*What is needed:* Write the data out in full and word for word. Do not include images.

*The data:*
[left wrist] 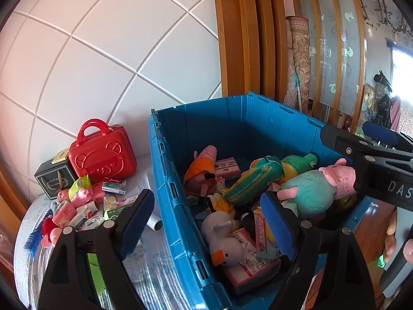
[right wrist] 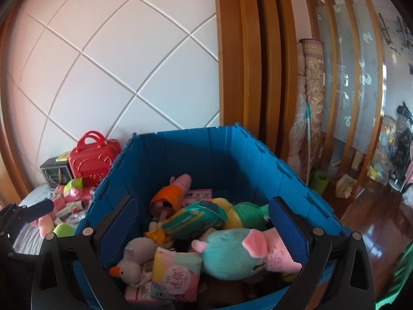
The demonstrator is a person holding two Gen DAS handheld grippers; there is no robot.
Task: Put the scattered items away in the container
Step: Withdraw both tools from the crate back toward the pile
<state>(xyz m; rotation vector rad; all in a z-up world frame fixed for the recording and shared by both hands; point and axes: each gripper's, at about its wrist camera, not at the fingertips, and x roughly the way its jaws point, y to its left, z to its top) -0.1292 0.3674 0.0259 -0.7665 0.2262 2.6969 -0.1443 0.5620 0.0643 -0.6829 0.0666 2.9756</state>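
Scattered items (left wrist: 85,204) lie left of blue container (left wrist: 165,170); left gripper (left wrist: 206,222) nearer, right gripper (right wrist: 206,230) over container; both jaws open, empty.

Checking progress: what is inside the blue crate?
The blue crate holds soft toys, including a teal pig and white duck, plus packets. Its floor is covered.

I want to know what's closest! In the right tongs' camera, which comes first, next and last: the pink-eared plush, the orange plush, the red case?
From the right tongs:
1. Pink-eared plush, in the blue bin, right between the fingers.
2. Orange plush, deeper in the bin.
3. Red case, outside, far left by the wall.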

*Response below:*
[left wrist] 
[right wrist] 
The demonstrator is a person holding two Gen DAS handheld grippers; there is no robot.
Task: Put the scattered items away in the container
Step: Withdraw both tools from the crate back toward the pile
<state>(xyz m; rotation vector rad; all in a z-up world frame fixed for the recording and shared by both hands; point and axes: each gripper's, at about its wrist camera, not at the fingertips, and x roughly the way its jaws point, y to its left, z to its top) -0.1292 0.3674 0.0259 -0.7665 0.2262 2.6969 -0.1443 0.5620 0.0643 -0.6829 0.0666 2.9756</state>
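Scattered items (left wrist: 85,204) lie left of blue container (left wrist: 165,170); left gripper (left wrist: 206,222) nearer, right gripper (right wrist: 206,230) over container; both jaws open, empty.

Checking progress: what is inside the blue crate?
The blue crate holds soft toys, including a teal pig and white duck, plus packets. Its floor is covered.

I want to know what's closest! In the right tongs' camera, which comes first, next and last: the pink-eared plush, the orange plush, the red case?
From the right tongs:
1. Pink-eared plush, in the blue bin, right between the fingers.
2. Orange plush, deeper in the bin.
3. Red case, outside, far left by the wall.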

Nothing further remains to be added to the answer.